Nunnery declined to speak at the hearing.

Nunnery terrorized, robbed and killed Hispanic laborers in the valley in the late summer of 2006.

On May 11, a jury sentenced the 30-year-old killer to life in prison without the possibility of parole for the Sept. 15, 2006, shooting death of Antonio Perez-Martinez.

Prosecutors had sought the death penalty for Perez-Martinez' murder, but the jury spared Nunnery's life after learning he had a mental defect, was physically abused by his father, and his mother consumed alcohol while she was pregnant with him, among other mitigating factors.

Nunnery shot and killed Saul Nunez Suastegui during a September 2006 robbery. A jury in 2008 convicted him of first-degree murder in Suastegui's slaying and sentenced him to death. That verdict is under appeal.

During that trial and in front of the victim's family, Nunnery told the jury that he had no remorse for the slaying and would kill again if let go.

A jury in 2009 convicted Nunnery of first-degree murder with a deadly weapon for shooting and killing reported drug dealer Raphael Alfred in August 2006. Nunnery was sentenced to life in prison by a district judge after a jury was hopelessly deadlocked on whether to sentence him to death.

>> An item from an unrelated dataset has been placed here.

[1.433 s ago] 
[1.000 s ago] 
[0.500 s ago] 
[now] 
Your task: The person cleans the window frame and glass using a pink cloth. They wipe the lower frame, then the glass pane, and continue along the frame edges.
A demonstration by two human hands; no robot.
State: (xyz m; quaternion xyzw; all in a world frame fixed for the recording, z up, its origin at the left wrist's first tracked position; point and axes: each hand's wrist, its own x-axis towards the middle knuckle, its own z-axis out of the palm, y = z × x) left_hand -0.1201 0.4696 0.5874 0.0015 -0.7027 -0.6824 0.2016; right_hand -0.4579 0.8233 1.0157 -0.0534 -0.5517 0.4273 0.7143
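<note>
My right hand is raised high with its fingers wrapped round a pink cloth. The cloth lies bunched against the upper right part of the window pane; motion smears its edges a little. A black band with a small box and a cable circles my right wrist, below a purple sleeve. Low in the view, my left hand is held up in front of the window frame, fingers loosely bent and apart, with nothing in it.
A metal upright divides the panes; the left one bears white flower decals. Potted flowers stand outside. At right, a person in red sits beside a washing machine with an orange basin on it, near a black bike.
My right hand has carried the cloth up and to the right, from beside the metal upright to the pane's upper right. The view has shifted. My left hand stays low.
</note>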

Nunnery told investigators he and his crew of three men targeted Hispanic day laborers, including Suastegui, 29, and Perez-Martinez, 42, in street robberies because he thought they wouldn't report the crimes to police.

The three members of Nunnery's crew either have been convicted or pleaded guilty to related crimes and sentenced to lengthy prison terms.

Nunnery confessed to the slayings and even admitted to detectives that the robberies escalated to killings after he grew angry that the victims tried to run away. He said he killed 24-year-old Alfred because the victim had shortchanged him in a $50 marijuana deal.

Prosecutors said Nunnery tried to kill 11 people and committed several robberies and at least one home invasion during the month-long crime spree.

Nunnery also has been convicted of dozens of felonies relating to the crime spree, resulting in prison sentences totaling hundreds of years.

Nunnery was born into poverty in California in 1979. His mother, a prostitute, died from alcohol abuse when he and his two siblings were young.

Their father abandoned the family, and Nunnery became the father figure for his younger sister and brother. He passed through more than a dozen foster homes as a youth.